À l’unanimité, les onze juges de la plus haute instance judiciaire du pays ont estimé que le crabe des neiges était une espèce sédentaire et qu’en tant que telle, sa gestion incombe à l’État côtier, en l’occurrence la Norvège.
Une espèce sédentaire est définie comme nécessitant un contact permanent avec les fonds sous-marins pour se déplacer.
La Cour a donc maintenu l’amende de 150.000 couronnes (près de 15.400 euros) infligée à l’armateur du bateau letton Senator et celle de 50.000 couronnes à son capitaine russe, faute d’avoir disposé d’une autorisation de pêche émanant des autorités norvégiennes.
Le Senator avait été arraisonné en janvier 2017 alors qu’il pêchait le crabe des neiges dans les eaux du Svalbard, un archipel situé à un millier de kilomètres du pôle Nord, dont la souveraineté incombe à la Norvège depuis le traité de Paris de 1920.
L’armateur letton s’était prévalu d’une licence de pêche accordée par l’Union européenne.

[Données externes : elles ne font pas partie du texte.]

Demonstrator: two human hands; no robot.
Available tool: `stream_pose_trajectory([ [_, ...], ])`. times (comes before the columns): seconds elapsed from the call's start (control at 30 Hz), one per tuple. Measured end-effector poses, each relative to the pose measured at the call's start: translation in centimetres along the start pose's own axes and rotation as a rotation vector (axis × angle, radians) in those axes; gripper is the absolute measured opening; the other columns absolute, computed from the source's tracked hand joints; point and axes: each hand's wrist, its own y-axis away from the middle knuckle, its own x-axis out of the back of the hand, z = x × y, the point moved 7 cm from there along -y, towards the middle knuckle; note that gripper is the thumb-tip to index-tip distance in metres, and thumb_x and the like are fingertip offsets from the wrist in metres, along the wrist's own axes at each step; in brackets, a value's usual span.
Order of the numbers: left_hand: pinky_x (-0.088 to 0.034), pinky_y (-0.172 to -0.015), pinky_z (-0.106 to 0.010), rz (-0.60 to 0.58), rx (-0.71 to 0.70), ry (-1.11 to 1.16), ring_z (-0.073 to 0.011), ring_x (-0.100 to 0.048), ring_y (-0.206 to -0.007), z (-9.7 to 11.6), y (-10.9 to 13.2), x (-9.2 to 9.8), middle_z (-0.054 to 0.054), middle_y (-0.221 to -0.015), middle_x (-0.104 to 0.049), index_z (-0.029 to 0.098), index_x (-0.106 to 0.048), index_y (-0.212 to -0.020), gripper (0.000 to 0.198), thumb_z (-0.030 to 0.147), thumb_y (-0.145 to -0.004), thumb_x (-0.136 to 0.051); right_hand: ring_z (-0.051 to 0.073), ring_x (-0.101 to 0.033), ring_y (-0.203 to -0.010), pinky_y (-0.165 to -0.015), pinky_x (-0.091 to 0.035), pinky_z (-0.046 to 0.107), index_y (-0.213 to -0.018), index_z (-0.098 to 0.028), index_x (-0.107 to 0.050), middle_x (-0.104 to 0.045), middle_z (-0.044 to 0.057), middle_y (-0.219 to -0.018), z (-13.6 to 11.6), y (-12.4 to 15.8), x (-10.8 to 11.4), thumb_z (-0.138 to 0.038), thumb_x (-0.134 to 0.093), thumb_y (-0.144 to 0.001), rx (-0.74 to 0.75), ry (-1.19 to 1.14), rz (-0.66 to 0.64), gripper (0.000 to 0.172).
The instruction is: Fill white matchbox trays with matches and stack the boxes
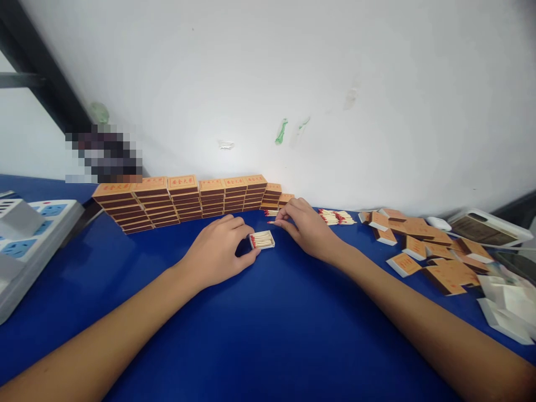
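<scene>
My left hand (218,250) rests on the blue table (268,335), its thumb and fingers closed round the left end of a small open matchbox tray (262,240) holding matches. My right hand (304,226) lies just right of the tray, fingers pinched on a few red-tipped matches (274,221) near the tray's far corner. More loose matches (271,213) lie behind that hand. A long wall of stacked orange matchboxes (184,201) runs along the back of the table, beyond both hands.
A pile of loose matches (337,217) lies right of my right hand. Scattered orange matchbox sleeves (422,248) and white trays (506,312) cover the right side. A white power strip (29,240) sits at the left edge. A white wall stands behind.
</scene>
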Motion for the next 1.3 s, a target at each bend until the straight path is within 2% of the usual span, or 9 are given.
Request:
stream_pose_trajectory([
  [0.13, -0.055, -0.079, -0.040, 0.001, -0.005, 0.001, -0.0246, -0.066, -0.092, 0.1, -0.1, 0.0, -0.006, -0.098, -0.071, 0.019, -0.075, -0.109, 0.022, 0.036, -0.096, -0.069, 0.027, -0.055, -0.100, -0.091, -0.049, 0.044, -0.097, -0.021, -0.059, -0.062, 0.010, -0.102, -3.1, -0.4, 0.8, -0.020, -0.055, -0.106, 0.069, 0.014, -0.034, 0.011],
  [0.27, -0.055, -0.080, -0.040, 0.007, -0.013, -0.002, -0.0249, -0.066, -0.092, 0.1, 0.0, 0.0, -0.006, -0.098, -0.072, 0.018, -0.074, -0.107, 0.021, 0.036, -0.097, -0.068, 0.027, -0.054, -0.098, -0.086, -0.049, 0.042, -0.096, -0.020, -0.059, -0.062, 0.011, -0.101, -5.3, -0.3, 0.7, -0.018, -0.051, -0.107, 0.128, 0.068, -0.102, 0.014],
  [0.6, -0.055, -0.081, -0.040, 0.013, -0.022, 0.000, -0.0247, -0.066, -0.091, 0.2, 0.0, 0.1, -0.006, -0.096, -0.071, 0.018, -0.074, -0.103, 0.020, 0.036, -0.098, -0.065, 0.026, -0.053, -0.091, -0.083, -0.049, 0.041, -0.093, -0.021, -0.060, -0.060, 0.009, -0.094, -6.4, 0.0, -0.4, -0.016, -0.047, -0.107, 0.176, 0.139, -0.119, 0.020],
  [1.07, -0.056, -0.082, -0.041, 0.003, -0.015, 0.008, -0.0255, -0.066, -0.093, 0.2, 0.0, 0.1, -0.007, -0.098, -0.072, 0.019, -0.074, -0.103, 0.020, 0.036, -0.098, -0.066, 0.026, -0.055, -0.095, -0.084, -0.049, 0.040, -0.096, -0.021, -0.060, -0.063, 0.010, -0.098, -6.4, 0.0, -0.4, -0.017, -0.050, -0.107, 0.142, 0.054, -0.138, 0.016],
  [1.17, -0.056, -0.082, -0.041, -0.003, -0.006, 0.003, -0.0258, -0.066, -0.094, 0.1, 0.0, 0.1, -0.007, -0.099, -0.072, 0.019, -0.074, -0.106, 0.020, 0.035, -0.097, -0.067, 0.025, -0.057, -0.094, -0.084, -0.048, 0.039, -0.096, -0.021, -0.061, -0.064, 0.008, -0.096, -4.7, -0.1, 0.1, -0.020, -0.054, -0.106, 0.066, -0.008, -0.051, 0.012],
  [1.23, -0.056, -0.081, -0.040, -0.011, 0.005, 0.002, -0.0256, -0.066, -0.094, 0.1, 0.0, 0.1, -0.007, -0.099, -0.072, 0.019, -0.074, -0.109, 0.022, 0.035, -0.097, -0.068, 0.025, -0.057, -0.091, -0.083, -0.048, 0.040, -0.095, -0.021, -0.062, -0.064, 0.007, -0.092, -2.6, 0.0, 0.6, -0.021, -0.056, -0.105, -0.021, 0.003, 0.067, 0.011],
  [1.3, -0.056, -0.081, -0.040, -0.015, 0.010, 0.001, -0.0254, -0.066, -0.094, 0.0, 0.0, 0.1, -0.007, -0.099, -0.072, 0.019, -0.074, -0.110, 0.023, 0.036, -0.097, -0.068, 0.027, -0.057, -0.091, -0.083, -0.048, 0.042, -0.097, -0.021, -0.065, -0.063, 0.008, -0.090, -0.5, 0.2, 0.6, -0.021, -0.056, -0.103, -0.087, 0.054, 0.123, 0.011],
])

Bruxelles s’estime en droit d’accorder de tels permis au Svalbard en vertu du traité, lequel stipule que tous les États signataires peuvent s’y livrer à des activités économiques sur un pied d’égalité.
La Cour suprême s’en est tenue à des questions de procédure: avant de démarrer ses opérations, le Senator aurait dû, selon elle, contester au civil l’interdiction de pêche imposée par Oslo.
Elle s’est en revanche prudemment abstenue de se prononcer sur la très délicate question de la portée géographique du traité de Paris: l’accès égal aux ressources s’applique-t-il aux seules eaux territoriales, c’est-à-dire dans la zone des 12 milles autour des côtes, comme l’affirme la Norvège, ou bien s’étend-il, comme le dit l’UE, à la zone économique des 200 milles, un concept qui n’existait pas en 1920?
La question, qui reste donc en suspens, est d’autant plus sensible qu’elle pourrait avoir un impact sur la gestion d’autres ressources, notamment le pétrole, susceptibles de reposer dans ces fonds sous-marins.